Fullerene cages are ideal hosts to encapsulate otherwise unstable metallic clusters to form endohedral metallofullerenes (EMFs). Herein, a novel Ti2C2 cluster with two titanium atoms bridged by a C2-unit has been stabilized by three different fullerene cages to form Ti2C2@D3h(5)-C78, Ti2C2@C3v(8)-C82, and Ti2C2@Cs(6)-C82, representing the first examples of unsupported titanium carbide clusters. Crystallographic results show that the configuration of the Ti2C2 cluster changes upon cage variation.
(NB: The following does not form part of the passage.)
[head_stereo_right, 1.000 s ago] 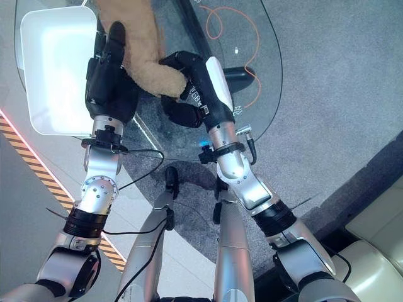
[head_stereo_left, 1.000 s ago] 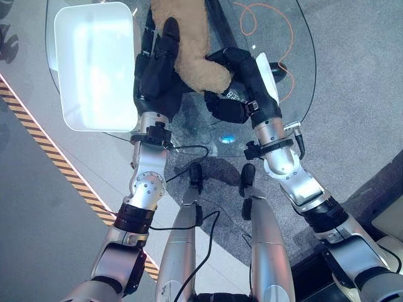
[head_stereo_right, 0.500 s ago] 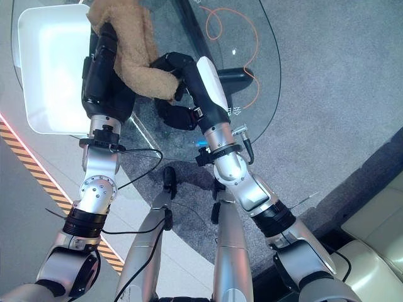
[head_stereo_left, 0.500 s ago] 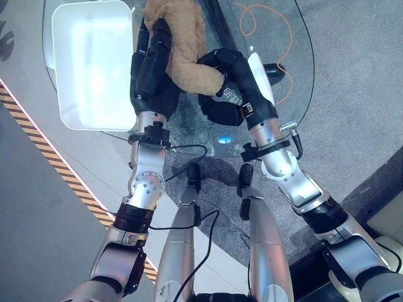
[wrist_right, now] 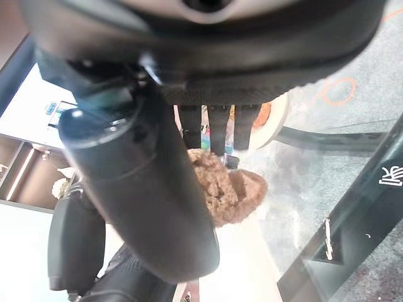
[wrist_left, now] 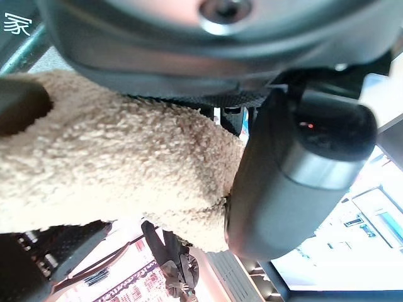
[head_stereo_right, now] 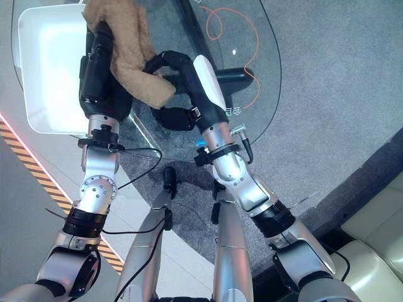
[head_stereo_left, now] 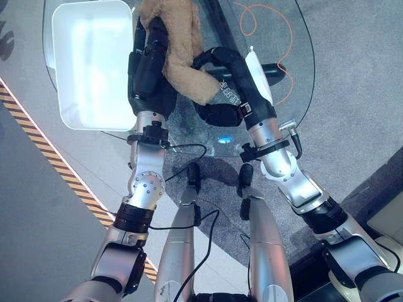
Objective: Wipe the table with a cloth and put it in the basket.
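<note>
Seen from above, a round glass desk (head_stereo_left: 286, 75) stood over grey carpet. On the desk's left part sat a white rectangular basket (head_stereo_left: 88, 63), its inside showing bright.

A fluffy tan cloth (head_stereo_left: 182, 56) was held between the robot's two hands, just right of the basket and apart from it. The cloth ran from the far edge of the view down toward the robot, ending in a rounded lump.

The left hand (head_stereo_left: 148, 69) reached up from the lower left and lay along the cloth's left side. In the left wrist view, its thumb (wrist_left: 296, 182) pressed against the woolly cloth (wrist_left: 113, 176), and a dark fingertip (wrist_left: 22, 110) showed on the cloth's other side, so the fingers were curled round the cloth, gripping it.

The right hand (head_stereo_left: 227, 78) came in from the lower right, with a white cover along its upper side. Its dark fingers (head_stereo_right: 165, 61) arched over to the cloth's lower end, touching it. In the right wrist view, the fingers (wrist_right: 220, 126) reached down onto the tan cloth (wrist_right: 220, 189) while the thumb stood alongside, so the hand seemed to pinch the cloth's end.

An orange cable (head_stereo_left: 267, 25) looped on the carpet beneath the glass, on the far right.
</note>
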Tool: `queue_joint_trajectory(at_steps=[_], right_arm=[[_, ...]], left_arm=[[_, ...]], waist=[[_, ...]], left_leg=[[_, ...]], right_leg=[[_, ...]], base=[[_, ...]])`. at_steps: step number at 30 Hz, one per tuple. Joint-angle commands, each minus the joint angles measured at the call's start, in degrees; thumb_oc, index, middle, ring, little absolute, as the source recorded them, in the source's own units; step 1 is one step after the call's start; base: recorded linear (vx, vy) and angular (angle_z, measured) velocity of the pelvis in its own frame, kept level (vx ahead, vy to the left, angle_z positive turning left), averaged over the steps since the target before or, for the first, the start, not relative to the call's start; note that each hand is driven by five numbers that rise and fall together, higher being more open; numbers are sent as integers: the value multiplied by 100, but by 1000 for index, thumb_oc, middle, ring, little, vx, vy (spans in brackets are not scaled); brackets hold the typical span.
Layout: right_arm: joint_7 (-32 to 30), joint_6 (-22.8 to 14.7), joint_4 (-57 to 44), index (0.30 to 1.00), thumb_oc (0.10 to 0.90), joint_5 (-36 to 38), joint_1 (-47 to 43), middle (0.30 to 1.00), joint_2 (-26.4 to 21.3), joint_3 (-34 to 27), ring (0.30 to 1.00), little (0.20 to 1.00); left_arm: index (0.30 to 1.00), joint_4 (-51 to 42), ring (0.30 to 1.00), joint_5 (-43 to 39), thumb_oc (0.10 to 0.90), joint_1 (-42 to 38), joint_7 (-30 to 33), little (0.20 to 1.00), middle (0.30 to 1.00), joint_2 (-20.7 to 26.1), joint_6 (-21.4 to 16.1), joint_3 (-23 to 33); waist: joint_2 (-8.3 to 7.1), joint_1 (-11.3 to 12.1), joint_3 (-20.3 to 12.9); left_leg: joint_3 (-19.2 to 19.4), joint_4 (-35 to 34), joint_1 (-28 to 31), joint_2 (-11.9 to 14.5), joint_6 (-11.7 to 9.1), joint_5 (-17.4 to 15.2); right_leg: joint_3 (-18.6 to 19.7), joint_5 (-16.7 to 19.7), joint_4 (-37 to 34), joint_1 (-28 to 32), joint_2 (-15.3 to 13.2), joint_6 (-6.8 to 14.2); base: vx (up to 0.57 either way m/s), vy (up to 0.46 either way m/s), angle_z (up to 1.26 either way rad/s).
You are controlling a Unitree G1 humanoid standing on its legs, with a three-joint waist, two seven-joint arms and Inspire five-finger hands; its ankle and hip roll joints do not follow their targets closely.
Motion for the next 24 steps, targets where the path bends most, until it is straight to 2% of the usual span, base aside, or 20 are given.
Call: queue_joint_trajectory(at_steps=[1,15,24], right_arm=[[-73,-585,-1059,900,800,-14,-948,900,380,-54,900,900],[-284,-623,-1002,900,800,-85,-823,900,461,-212,900,900],[-256,-636,-967,900,800,-102,-807,900,487,-251,900,900]], left_arm=[[300,-958,300,407,100,-795,-415,200,300,-122,-574,-123],[300,-993,300,780,100,-775,163,200,300,-197,-1511,154],[300,-986,300,936,100,-816,398,200,300,-197,-1820,296]], waist=[[9,39,-165],[-19,51,-165],[-12,57,-165]], left_leg=[[280,146,185,-456,129,-503],[280,147,220,-446,124,-522],[273,132,238,-436,108,-512]], right_leg=[[-353,-251,-395,397,319,94],[-373,-294,-359,428,317,82],[-376,-314,-336,441,312,82]], base=[[0,0,0],[0,0,0],[0,0,0]])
In detail, the Ti2C2 cluster adopts a butterfly shape in Ti2C2@C3v(8)-C82 and Ti2C2@Cs(6)-C82 with Ti-C2-Ti dihedral angles of 156.35 and 147.52° and Ti-Ti distances of 3.633 and 3.860 Å, respectively. In sharp contrast, a stretched planar geometry of Ti2C2 is observed in Ti2C2@D3h(5)-C78, where a Ti-C2-Ti angle of 176.87° and a long Ti-Ti distance of 5.000 Å are presented. Consistently, theoretical calculations reveal that the cluster configuration is very sensitive to the cage shape which eventually determines the electronic structures of the hybrid EMF-molecules, thus adding new insights into modern coordination chemistry.